=== Problem statement ===
Your answer should consist of each line from the data below that contains "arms".

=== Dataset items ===
◇ ◇ ◇ ◇ ◇
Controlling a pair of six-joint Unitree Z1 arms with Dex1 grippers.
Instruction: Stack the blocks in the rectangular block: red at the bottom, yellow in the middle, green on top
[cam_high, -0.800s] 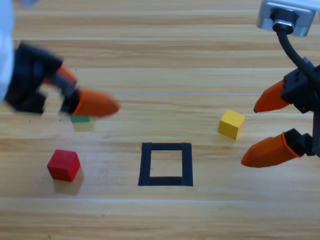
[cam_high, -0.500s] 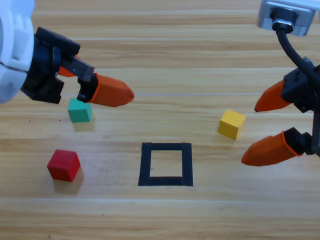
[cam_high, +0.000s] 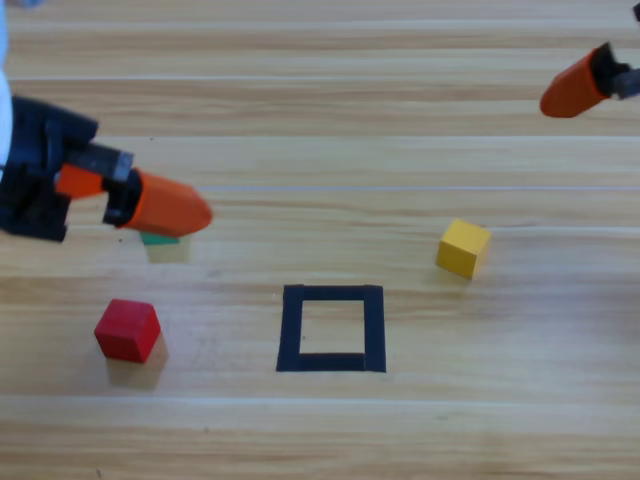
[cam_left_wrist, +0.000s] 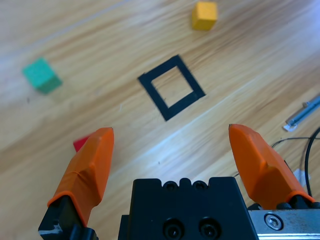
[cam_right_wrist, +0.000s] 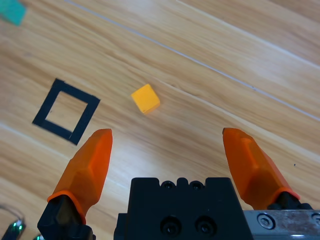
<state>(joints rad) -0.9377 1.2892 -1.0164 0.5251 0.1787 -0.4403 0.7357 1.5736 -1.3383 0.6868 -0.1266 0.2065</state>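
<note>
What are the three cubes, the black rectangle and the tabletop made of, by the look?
Red cube, yellow cube, green cube: matte, no glare, uniform colour; likely foam or painted wood, cannot tell which.
Black rectangle: flat strips, apparently tape.
Tabletop: wood-grain planks with a slight sheen; real wood or laminate.

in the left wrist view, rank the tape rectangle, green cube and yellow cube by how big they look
1. tape rectangle, clearly largest
2. green cube
3. yellow cube, slightly smaller, though it seems farther from the camera, so true sizes may match
</note>
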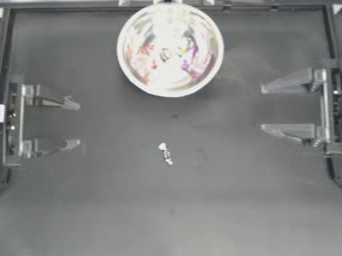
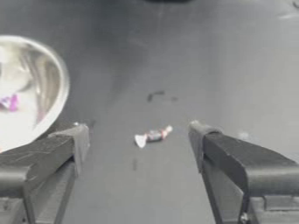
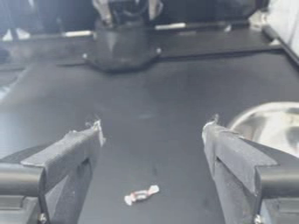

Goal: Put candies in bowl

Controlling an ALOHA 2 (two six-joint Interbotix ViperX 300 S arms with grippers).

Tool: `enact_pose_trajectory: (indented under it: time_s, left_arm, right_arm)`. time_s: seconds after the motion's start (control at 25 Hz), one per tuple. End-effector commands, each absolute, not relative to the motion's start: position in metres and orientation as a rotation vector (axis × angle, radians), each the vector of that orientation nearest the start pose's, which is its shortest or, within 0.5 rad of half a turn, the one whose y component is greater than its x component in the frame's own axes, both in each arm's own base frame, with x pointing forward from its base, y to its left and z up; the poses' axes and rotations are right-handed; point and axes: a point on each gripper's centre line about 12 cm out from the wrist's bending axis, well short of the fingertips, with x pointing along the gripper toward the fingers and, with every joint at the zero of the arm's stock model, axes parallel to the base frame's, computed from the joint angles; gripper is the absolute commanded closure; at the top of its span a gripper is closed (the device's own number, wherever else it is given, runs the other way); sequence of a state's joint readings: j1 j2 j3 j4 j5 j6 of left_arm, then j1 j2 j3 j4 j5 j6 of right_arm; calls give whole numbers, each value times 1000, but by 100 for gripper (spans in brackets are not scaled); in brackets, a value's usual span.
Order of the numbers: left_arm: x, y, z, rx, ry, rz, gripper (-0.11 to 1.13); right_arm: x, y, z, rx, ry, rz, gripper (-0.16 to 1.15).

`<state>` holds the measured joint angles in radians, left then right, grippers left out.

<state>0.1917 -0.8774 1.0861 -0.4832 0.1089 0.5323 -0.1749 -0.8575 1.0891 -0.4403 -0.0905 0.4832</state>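
The bowl point(image 1: 169, 49), large, shiny and white, stands at the far middle of the table. Pink, red and greenish shapes show on its reflective inside, and a pink-purple candy point(image 2: 10, 103) lies in it in the left wrist view. One thin white candy point(image 1: 165, 153) lies alone on the table's middle, also in view as the white candy point(image 2: 153, 135) and the white candy point(image 3: 140, 195). My left gripper point(image 1: 72, 125) is drawn back at the left side, open and empty. At the right side my right gripper point(image 1: 266, 110) is open and empty too. Both are well away from the candy.
A raised frame point(image 1: 200, 7) runs around the dark table's far edge and sides. In the right wrist view the bowl's rim point(image 3: 271, 127) is beside that gripper, and the left arm's base point(image 3: 123, 43) stands across the table.
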Motion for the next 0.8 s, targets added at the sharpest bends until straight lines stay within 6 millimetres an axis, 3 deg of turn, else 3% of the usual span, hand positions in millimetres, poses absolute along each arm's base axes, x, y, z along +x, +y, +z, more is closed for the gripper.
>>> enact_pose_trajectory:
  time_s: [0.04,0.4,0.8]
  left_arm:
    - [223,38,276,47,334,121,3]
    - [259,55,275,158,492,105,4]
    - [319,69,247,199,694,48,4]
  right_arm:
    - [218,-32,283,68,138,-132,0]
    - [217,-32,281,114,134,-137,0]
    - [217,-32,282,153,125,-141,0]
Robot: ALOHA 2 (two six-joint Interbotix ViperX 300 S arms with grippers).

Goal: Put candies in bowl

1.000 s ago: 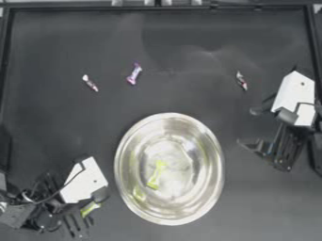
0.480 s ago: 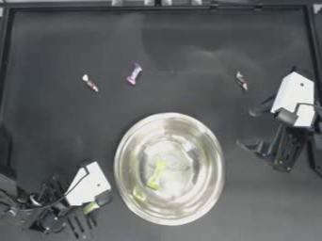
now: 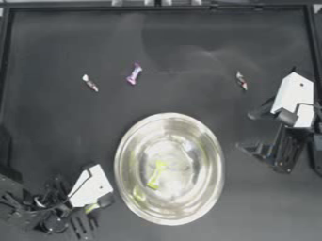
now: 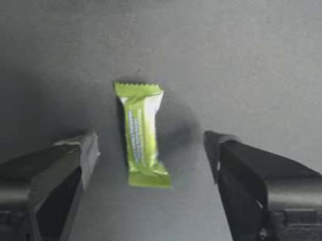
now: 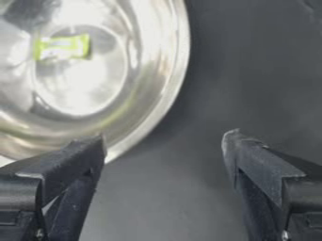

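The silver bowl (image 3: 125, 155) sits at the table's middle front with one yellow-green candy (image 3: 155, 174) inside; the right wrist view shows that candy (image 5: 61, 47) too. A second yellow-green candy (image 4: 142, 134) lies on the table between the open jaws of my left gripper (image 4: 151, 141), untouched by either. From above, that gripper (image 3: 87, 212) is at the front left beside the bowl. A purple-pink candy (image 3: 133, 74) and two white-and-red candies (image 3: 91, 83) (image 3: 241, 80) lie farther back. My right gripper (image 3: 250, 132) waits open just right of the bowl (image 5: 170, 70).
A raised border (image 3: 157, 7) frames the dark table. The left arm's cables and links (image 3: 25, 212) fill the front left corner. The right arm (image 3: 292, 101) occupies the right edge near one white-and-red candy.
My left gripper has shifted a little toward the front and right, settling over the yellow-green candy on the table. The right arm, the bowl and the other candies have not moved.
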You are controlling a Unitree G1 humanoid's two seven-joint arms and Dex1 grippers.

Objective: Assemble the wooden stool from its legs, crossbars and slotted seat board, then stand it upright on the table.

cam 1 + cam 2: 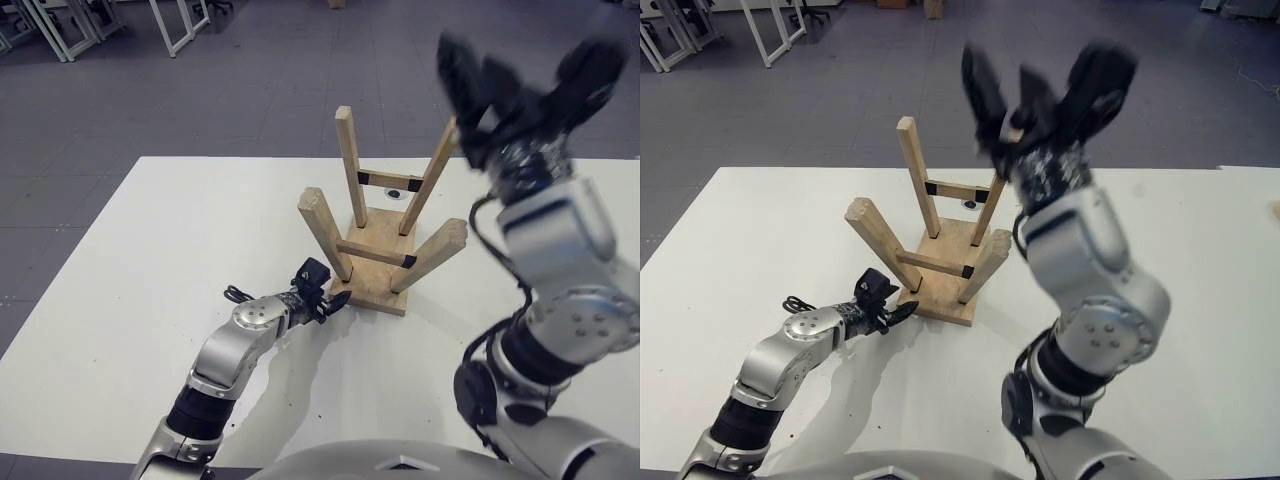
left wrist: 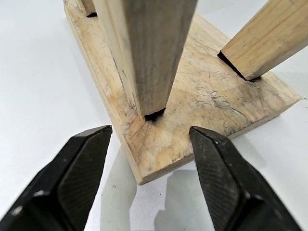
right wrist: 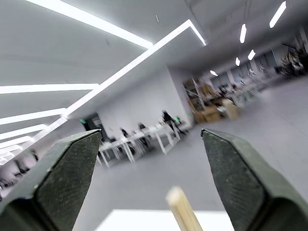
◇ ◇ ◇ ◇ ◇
=== Finished task ===
Controlling a pair of six-joint Unitree Z1 arms with Dex1 grippers.
Controlling an ALOHA 2 (two six-joint Interbotix ViperX 300 S arms with grippers).
Robot: ALOHA 2 (two six-joint Interbotix ViperX 300 S arms with grippers).
You are controlling a Unitree G1 humanoid's two seven-joint arms and Dex1 grippers.

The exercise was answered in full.